● **Instructions for the task**
Could the data below be retyped exactly, without its pictures?

● **Data segment**

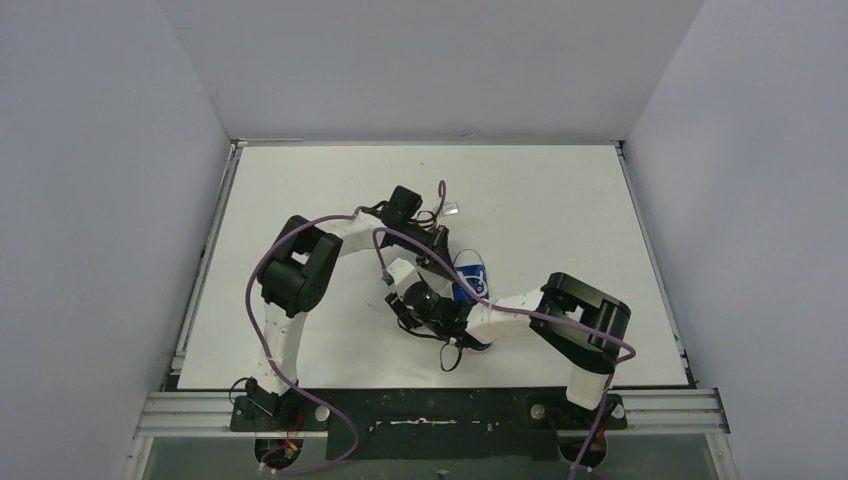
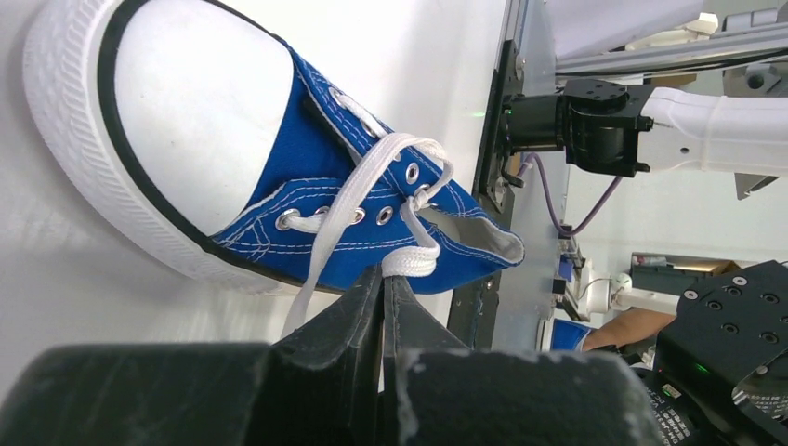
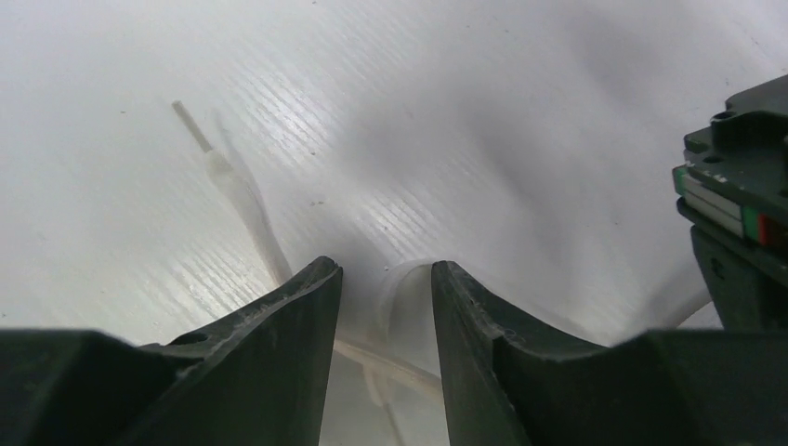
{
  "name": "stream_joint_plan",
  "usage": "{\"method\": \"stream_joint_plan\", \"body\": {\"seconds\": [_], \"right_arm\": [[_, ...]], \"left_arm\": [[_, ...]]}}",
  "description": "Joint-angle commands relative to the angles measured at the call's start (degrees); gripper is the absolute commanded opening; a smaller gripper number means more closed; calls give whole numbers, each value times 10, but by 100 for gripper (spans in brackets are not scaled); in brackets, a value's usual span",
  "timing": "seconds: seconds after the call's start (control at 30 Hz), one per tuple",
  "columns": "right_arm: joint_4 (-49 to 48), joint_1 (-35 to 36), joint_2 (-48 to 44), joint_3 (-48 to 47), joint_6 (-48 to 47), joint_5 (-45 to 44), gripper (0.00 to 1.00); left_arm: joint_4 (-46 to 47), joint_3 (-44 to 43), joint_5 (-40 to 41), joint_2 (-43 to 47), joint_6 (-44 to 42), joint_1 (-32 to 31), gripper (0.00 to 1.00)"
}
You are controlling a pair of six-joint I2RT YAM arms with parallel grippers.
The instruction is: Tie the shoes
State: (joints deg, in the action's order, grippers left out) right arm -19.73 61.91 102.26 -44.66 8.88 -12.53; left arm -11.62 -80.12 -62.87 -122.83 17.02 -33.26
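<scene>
L black-and-white jointed arm (image 1: 300, 265): elbow bent, forearm reaching in twd centre. L black two-finger gripper (image 2: 383, 274): jaws pressed tight together. R black-and-white jointed arm (image 1: 585, 315): folded, forearm pointing left. R black two-finger gripper (image 3: 386, 271): angled down, jaws partly apart. Wrists near each other.

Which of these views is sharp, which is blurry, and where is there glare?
Left wrist: sneaker sharp and evenly lit. Right wrist: lace soft and out of focus, bright glare streaking the table. Top external: even, flat light, nothing blown out.
</scene>
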Motion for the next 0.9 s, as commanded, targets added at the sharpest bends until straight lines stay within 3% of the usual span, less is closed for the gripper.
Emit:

● **Task response**
{
  "name": "stream_joint_plan",
  "usage": "{\"method\": \"stream_joint_plan\", \"body\": {\"seconds\": [_], \"right_arm\": [[_, ...]], \"left_arm\": [[_, ...]]}}",
  "description": "Joint-angle commands relative to the angles measured at the call's start (degrees); gripper is the absolute commanded opening; a smaller gripper number means more closed; calls give whole numbers, each value times 10, but by 100 for gripper (spans in brackets are not scaled); in brackets, a value's usual span",
  "timing": "seconds: seconds after the call's start (control at 30 Hz), one per tuple",
  "columns": "right_arm: joint_4 (-49 to 48), joint_1 (-35 to 36), joint_2 (-48 to 44), joint_3 (-48 to 47), joint_6 (-48 to 47), joint_5 (-45 to 44), gripper (0.00 to 1.00); left_arm: joint_4 (-46 to 47), joint_3 (-44 to 43), joint_5 (-40 to 41), joint_2 (-43 to 47), joint_6 (-44 to 42), joint_1 (-32 to 31), gripper (0.00 to 1.00)"
}
You are controlling a pair of six-joint I2RT YAM arms with parallel grippers.
The instruction is: Tie the shoes
State: (joints deg, in the action's order, grippers left out) right arm -19.73 61.91 102.26 -44.66 8.88 -12.53; left arm -11.62 -80.12 -62.87 -122.83 17.02 -33.26
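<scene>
L black-and-white jointed arm (image 1: 300, 265): elbow bent, forearm reaching in twd centre. L black two-finger gripper (image 2: 383, 274): jaws pressed tight together. R black-and-white jointed arm (image 1: 585, 315): folded, forearm pointing left. R black two-finger gripper (image 3: 386, 271): angled down, jaws partly apart. Wrists near each other.

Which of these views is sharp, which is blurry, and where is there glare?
Left wrist: sneaker sharp and evenly lit. Right wrist: lace soft and out of focus, bright glare streaking the table. Top external: even, flat light, nothing blown out.
</scene>
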Motion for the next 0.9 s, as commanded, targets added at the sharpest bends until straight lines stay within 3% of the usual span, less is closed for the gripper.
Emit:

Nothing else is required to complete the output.